** Task material follows **

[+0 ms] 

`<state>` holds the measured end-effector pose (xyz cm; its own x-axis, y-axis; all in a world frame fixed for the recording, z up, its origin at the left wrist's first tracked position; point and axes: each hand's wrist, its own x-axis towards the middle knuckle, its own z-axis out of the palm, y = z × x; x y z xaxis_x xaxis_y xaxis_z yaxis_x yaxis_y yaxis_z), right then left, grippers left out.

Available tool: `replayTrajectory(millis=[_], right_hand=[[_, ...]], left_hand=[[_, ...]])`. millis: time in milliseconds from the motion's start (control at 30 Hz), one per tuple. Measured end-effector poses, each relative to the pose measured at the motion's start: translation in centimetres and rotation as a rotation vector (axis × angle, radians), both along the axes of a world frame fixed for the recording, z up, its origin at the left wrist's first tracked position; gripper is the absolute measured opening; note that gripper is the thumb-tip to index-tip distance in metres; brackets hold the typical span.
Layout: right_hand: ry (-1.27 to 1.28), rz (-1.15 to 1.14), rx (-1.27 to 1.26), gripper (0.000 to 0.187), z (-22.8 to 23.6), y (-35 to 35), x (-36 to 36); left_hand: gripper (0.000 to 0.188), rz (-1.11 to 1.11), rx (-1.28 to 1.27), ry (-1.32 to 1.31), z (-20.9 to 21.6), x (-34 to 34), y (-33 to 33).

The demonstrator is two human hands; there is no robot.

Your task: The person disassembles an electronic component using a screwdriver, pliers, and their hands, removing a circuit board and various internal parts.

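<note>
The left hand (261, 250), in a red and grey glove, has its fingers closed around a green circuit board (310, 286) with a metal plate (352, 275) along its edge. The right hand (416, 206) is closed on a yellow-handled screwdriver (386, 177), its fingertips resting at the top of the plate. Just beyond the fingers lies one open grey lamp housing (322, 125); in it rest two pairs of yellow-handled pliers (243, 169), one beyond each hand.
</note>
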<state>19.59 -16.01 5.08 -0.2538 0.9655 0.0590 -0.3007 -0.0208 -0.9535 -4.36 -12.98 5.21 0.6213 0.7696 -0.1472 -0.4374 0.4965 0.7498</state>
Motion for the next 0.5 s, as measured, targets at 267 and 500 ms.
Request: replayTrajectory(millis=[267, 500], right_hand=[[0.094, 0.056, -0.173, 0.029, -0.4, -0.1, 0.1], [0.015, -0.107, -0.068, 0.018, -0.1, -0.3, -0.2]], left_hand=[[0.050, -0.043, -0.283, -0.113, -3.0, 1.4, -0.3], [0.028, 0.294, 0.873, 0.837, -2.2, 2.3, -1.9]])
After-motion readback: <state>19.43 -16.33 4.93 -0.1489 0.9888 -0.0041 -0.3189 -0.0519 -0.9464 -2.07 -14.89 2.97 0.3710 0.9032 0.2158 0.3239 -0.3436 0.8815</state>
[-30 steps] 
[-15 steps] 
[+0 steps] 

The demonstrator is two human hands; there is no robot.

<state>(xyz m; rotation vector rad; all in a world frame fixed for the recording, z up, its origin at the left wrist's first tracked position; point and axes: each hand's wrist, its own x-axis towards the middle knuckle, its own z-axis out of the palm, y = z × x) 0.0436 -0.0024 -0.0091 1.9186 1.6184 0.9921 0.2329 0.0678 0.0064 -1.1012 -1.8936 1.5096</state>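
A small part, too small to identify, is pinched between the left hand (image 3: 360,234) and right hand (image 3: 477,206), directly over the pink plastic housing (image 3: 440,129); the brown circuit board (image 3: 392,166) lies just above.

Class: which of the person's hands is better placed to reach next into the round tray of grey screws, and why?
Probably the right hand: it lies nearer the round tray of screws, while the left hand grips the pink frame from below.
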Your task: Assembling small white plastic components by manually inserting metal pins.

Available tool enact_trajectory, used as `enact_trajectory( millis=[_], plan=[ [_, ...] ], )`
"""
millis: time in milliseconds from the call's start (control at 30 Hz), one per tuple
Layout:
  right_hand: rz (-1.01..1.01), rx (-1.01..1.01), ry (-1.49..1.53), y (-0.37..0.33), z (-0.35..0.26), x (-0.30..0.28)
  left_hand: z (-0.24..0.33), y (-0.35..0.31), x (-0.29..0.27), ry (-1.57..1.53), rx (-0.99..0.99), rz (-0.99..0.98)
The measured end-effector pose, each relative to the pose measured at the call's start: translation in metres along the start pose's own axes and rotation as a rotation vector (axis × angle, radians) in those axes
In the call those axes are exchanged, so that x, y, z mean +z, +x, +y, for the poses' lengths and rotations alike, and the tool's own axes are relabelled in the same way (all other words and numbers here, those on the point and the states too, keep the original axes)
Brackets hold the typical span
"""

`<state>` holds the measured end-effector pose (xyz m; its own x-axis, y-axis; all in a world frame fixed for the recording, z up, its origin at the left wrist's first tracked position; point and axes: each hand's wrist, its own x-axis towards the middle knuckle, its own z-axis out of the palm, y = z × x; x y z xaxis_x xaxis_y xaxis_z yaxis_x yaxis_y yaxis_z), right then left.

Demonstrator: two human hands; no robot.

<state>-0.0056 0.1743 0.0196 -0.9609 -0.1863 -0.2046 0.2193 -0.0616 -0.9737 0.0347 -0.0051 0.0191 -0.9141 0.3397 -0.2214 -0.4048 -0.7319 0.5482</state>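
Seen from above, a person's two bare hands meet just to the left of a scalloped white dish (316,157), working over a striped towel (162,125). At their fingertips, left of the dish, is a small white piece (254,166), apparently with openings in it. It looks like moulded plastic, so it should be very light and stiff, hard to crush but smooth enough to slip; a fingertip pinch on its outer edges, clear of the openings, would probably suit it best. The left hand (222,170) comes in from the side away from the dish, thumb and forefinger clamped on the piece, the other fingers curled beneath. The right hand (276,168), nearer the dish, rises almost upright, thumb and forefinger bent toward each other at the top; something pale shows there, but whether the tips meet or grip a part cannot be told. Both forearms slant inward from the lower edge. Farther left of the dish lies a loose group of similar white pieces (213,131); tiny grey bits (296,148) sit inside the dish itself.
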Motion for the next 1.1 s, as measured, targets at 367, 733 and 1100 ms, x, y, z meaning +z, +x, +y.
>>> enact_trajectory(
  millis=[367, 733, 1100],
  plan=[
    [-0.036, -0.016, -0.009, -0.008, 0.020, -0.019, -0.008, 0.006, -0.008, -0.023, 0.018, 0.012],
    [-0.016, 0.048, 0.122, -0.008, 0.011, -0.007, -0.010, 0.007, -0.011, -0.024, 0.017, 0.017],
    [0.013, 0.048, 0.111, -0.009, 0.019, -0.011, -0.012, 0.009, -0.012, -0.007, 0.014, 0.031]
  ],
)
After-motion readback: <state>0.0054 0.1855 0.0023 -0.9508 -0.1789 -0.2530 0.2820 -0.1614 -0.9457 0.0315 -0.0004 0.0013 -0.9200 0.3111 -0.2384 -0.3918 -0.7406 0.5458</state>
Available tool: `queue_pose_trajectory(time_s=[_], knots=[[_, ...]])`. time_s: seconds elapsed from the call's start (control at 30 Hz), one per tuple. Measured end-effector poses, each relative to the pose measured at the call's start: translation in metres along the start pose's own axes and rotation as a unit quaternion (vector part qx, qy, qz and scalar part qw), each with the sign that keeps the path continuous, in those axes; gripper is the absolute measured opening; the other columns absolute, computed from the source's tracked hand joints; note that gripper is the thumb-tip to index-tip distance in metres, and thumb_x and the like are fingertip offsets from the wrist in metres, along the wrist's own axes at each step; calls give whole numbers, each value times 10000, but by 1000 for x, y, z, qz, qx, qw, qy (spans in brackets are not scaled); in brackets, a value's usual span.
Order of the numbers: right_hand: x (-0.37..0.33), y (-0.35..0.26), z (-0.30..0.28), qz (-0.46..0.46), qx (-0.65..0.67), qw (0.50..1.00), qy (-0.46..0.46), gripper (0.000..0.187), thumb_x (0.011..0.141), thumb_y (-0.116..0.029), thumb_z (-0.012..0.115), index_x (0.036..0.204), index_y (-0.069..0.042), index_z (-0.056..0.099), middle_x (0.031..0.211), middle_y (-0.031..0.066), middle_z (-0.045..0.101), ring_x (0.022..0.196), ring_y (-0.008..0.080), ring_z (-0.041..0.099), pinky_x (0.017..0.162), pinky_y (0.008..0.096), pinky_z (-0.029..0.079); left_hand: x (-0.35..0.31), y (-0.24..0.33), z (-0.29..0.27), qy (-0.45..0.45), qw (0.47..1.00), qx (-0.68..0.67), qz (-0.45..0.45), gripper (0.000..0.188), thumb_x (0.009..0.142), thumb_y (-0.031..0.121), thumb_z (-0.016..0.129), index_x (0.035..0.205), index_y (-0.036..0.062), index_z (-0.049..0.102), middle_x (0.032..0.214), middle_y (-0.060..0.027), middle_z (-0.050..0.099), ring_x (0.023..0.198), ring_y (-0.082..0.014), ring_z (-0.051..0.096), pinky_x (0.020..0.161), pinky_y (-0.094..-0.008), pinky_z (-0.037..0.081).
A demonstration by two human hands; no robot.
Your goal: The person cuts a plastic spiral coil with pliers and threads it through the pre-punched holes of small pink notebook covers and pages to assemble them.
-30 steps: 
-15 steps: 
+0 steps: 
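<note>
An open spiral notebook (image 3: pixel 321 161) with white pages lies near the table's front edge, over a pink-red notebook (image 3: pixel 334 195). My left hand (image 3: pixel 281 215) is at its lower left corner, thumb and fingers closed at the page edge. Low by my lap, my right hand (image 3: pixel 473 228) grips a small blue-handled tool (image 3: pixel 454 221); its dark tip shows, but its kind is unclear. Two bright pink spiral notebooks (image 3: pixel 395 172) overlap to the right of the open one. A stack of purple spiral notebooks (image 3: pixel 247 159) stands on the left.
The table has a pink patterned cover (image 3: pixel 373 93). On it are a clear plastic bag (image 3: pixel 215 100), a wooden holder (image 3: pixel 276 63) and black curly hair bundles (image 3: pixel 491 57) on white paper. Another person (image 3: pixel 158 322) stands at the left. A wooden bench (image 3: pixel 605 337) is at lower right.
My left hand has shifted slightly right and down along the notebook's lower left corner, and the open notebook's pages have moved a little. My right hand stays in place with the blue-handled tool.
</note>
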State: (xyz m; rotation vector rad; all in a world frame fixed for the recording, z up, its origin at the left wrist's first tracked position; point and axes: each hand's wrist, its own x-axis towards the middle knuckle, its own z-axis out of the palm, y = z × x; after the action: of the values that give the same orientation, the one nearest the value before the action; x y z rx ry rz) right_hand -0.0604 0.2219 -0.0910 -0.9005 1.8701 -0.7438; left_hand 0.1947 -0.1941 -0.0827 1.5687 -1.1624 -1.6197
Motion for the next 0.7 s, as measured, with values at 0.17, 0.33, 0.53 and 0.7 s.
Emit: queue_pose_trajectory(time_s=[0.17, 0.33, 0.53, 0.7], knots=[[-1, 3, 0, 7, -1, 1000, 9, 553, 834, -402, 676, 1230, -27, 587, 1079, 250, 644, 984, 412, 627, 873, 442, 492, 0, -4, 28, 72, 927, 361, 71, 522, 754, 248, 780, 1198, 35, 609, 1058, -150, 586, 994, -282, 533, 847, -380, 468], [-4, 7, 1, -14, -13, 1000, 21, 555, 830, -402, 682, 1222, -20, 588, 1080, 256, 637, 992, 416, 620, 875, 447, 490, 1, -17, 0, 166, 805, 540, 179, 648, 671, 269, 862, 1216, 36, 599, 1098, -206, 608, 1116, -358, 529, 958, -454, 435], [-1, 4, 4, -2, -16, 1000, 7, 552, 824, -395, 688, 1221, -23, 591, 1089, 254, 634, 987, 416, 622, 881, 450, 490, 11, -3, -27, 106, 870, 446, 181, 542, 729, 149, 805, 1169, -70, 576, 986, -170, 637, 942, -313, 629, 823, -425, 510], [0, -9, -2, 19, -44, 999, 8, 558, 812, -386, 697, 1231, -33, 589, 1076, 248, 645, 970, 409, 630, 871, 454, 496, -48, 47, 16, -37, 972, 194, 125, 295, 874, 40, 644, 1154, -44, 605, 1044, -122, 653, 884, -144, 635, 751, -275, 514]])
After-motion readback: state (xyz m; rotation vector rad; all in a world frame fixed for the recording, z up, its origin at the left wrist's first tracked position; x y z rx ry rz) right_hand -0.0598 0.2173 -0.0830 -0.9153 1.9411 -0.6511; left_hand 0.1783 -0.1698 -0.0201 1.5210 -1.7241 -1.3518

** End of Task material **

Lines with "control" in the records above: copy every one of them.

■ Response below
Available tool: `replayTrajectory(millis=[_], right_hand=[[_, ...]], left_hand=[[_, ...]])`. millis: time in milliseconds from the motion's start (control at 30 Hz), one per tuple. Measured end-effector poses, each relative to the pose measured at the motion's start: translation in centimetres and rotation as a rotation vector (axis × angle, radians), both along the axes of a world frame fixed for the recording, z up, its origin at the left wrist's first tracked position; gripper is the absolute measured opening; note that gripper is the thumb-tip to index-tip distance in metres; brackets hold the typical span.
millis: time in milliseconds from the call's start (control at 30 Hz), one per tuple
Available tool: `queue_pose_trajectory(time_s=[_], knots=[[_, ...]])`. time_s: seconds elapsed from the call's start (control at 30 Hz), one per tuple. Measured end-effector poses, each relative to the pose measured at the call's start: translation in metres along the start pose's own axes and rotation as a unit quaternion (vector part qx, qy, qz and scalar part qw), each with the sign that keeps the path continuous, in those axes; gripper is the absolute measured opening; the other columns absolute, computed from the source's tracked hand joints; note that gripper is the thumb-tip to index-tip distance in metres, and thumb_x and the like are fingertip offsets from the wrist in metres, along the wrist's own axes at each step; calls give whole numbers, each value times 10000, but by 1000 for x, y, z, qz, qx, qw, qy (spans in brackets are not scaled); in brackets, a value's usual span.

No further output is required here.